To summarize - the teach function in tool data should give you the correct length A and B numbers if you bring the tool point in X and then Z to a precise known position off your part. The check if you got it right is, after teaching each axis, but before moving, the position display should show the correct X and then Z numbers based on the part you used to touch off.

-90% Jimmy, again.

You said

"I suspect there is a way to take an outside cut with a turning tool, and without shifting the X point store that value somehow and then measure the machined diameter with a micrometer and comp the originally stored value. One of you gurus care to enlighten me please, pretty please...."

i tried to describe this method above. The trick is that you can only get to the TEACH softkey when the cursor is in the Length A or B window you are setting.
Stuart
Forums Member
#5 | Posted: 11 Oct 2009 17:52
Reply 
I knew there had to be a trick! That helped a bunch. Many Thanks!!!!!!!

Having never used a box tool before, it's a wickedly cool tool for this application. I can tell I'm going to need to grab another half dozen or so and just leave them set to the standard diameters I need to turn to. Stinking fast, and no defelection, so the parts are pretty darned accurate.

Now to make a parts ejector that doesn't bounce the tiny parts off the front wall of the machine...

Stu
jimiscnc
Forums Member
#6 | Posted: 12 Oct 2009 09:33
Reply 
I'm an ex-Mazak guy and I used to be paid to be a freeking guru. One of the greatest sources of satisfaction was being able to solve control related issues. In my 6.96 years there I only had one mazatrol problem I could not solve! (actually, it was not always my own work - many times I turned to my knowledgable colleagues and got them to solve the prob)

I eventually learned that all Mazatrol things have solutions, if you were willing to dig deep enough to find them.

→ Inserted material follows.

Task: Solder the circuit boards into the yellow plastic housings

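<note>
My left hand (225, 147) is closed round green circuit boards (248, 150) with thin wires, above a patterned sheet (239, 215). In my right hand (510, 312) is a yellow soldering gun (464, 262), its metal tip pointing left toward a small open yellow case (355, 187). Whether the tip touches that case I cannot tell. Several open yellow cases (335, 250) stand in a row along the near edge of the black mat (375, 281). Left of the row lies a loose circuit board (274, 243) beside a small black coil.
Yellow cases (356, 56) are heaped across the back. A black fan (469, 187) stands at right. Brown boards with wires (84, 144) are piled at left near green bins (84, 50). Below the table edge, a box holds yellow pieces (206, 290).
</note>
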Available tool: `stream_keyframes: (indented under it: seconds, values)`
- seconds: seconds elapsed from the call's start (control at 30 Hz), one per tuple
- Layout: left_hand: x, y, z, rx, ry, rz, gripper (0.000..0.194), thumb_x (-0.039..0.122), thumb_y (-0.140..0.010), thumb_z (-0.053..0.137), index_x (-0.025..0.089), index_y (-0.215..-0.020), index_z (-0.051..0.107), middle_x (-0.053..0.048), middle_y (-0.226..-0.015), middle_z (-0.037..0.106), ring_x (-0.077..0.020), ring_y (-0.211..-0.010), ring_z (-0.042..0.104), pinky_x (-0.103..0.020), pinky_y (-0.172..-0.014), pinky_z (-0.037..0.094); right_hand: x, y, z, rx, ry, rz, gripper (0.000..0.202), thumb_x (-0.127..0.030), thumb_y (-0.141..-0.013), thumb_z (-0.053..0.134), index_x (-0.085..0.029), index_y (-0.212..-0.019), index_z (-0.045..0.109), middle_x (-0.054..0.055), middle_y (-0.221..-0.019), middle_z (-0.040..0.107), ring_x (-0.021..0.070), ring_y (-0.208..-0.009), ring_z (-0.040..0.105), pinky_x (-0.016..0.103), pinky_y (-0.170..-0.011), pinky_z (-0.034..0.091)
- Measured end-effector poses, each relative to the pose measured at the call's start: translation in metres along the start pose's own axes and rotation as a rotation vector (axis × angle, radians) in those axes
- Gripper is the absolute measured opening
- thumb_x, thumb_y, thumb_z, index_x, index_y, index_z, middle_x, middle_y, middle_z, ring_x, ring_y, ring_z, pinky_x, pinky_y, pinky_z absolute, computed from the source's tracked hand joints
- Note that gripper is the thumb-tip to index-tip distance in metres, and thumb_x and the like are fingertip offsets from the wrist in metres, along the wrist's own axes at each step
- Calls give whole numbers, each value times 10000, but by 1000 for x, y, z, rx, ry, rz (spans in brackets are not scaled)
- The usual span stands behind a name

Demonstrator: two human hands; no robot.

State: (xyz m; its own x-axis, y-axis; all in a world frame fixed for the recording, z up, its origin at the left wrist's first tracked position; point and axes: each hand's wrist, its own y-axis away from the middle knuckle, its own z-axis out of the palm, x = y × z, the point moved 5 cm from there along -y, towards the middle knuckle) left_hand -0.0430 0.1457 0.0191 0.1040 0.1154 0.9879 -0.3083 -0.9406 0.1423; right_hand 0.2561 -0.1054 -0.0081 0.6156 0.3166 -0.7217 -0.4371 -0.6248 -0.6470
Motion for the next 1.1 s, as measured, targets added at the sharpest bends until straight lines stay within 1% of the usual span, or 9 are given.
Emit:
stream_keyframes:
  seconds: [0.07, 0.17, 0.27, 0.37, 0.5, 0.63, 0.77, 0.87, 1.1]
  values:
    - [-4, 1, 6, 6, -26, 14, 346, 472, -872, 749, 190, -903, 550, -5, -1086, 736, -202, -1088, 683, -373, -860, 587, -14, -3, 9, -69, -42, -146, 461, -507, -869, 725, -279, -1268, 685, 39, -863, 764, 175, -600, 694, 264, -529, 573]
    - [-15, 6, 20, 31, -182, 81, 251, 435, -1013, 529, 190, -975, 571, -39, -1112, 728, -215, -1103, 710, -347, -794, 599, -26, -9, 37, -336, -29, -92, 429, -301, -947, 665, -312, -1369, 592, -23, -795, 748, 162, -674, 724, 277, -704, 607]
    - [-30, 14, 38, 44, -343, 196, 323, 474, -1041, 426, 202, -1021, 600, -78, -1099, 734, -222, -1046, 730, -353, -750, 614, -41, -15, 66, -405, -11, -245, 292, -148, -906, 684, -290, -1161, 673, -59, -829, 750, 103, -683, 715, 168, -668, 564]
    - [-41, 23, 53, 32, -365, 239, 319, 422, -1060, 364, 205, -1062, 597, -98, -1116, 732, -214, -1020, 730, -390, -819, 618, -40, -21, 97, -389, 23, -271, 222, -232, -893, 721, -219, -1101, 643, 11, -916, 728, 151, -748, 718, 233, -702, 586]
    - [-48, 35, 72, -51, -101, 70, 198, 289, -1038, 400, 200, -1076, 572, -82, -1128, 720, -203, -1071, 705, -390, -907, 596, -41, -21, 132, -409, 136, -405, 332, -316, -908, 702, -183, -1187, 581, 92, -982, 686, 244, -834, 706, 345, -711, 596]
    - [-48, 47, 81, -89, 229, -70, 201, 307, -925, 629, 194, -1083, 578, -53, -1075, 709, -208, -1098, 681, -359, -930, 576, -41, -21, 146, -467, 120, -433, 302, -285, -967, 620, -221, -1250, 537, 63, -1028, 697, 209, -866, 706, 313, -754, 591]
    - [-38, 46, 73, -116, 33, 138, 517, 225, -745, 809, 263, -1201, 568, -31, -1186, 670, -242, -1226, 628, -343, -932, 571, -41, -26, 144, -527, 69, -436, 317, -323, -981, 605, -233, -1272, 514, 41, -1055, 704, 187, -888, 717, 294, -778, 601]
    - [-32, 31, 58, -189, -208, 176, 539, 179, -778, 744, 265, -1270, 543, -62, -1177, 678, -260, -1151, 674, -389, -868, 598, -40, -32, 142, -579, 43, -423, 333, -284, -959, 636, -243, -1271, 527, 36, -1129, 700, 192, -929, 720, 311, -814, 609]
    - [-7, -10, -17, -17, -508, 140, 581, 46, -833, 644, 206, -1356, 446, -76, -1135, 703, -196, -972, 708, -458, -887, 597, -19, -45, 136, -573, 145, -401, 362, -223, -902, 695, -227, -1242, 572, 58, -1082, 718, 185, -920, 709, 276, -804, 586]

Mazak has tremendous internal corporate info resources and it was wonderful to have access to them!

Thanks for the feedback on your success. The integrex is a magnificent beast, and that Length A and B business was evolved from the M-Pro control, which was on really big machines I didn't work on much. M-Pro was evolved from a machining center to a lathe, as opposed to the MT-Pro, which was evolved from a lathe into a m/c. Mazak tried to consolidate the separate control evolution trees with the Matrix.

-90% jimmy

And now I'm slowly restoring a used VQC-15/40 with M-2 control, so I can continue to put food on my family.
Stuart
Forums Member
#7 | Posted: 12 Oct 2009 12:21
Reply 
I've always been amazed at how bright certain Mazak personel are. Unfortuantely, you need to wade through far more of the "not so bright" types to find the gems, and of course you need to know whether what they are telling you is BS or not. Life would be so much simpler if people just say "I really don't have a clue, but let me put you in touch with the person who does, and then they actually get you to that person.

In the Integrex world, it seems we call LA, they call Kentucky, who calls Mazak Japan, who calls the individual vendor who sold, designed and installed the component, who calls back to Mazak Japan, who calls Kentucky, who calls LA, who calls me back... if somewhere along the chain of events, the message didn't get lost or misplaced....

Thanks for your help, the part worked great and I'm reworking the program into half a dozen more lot sizes. I'm not going to get rich with it, but it will provide yet another repetitive job to fill out the spindle time when it would otherwise sit idle anyway. It also saves me from having to go seek out a screw machine for a while longer.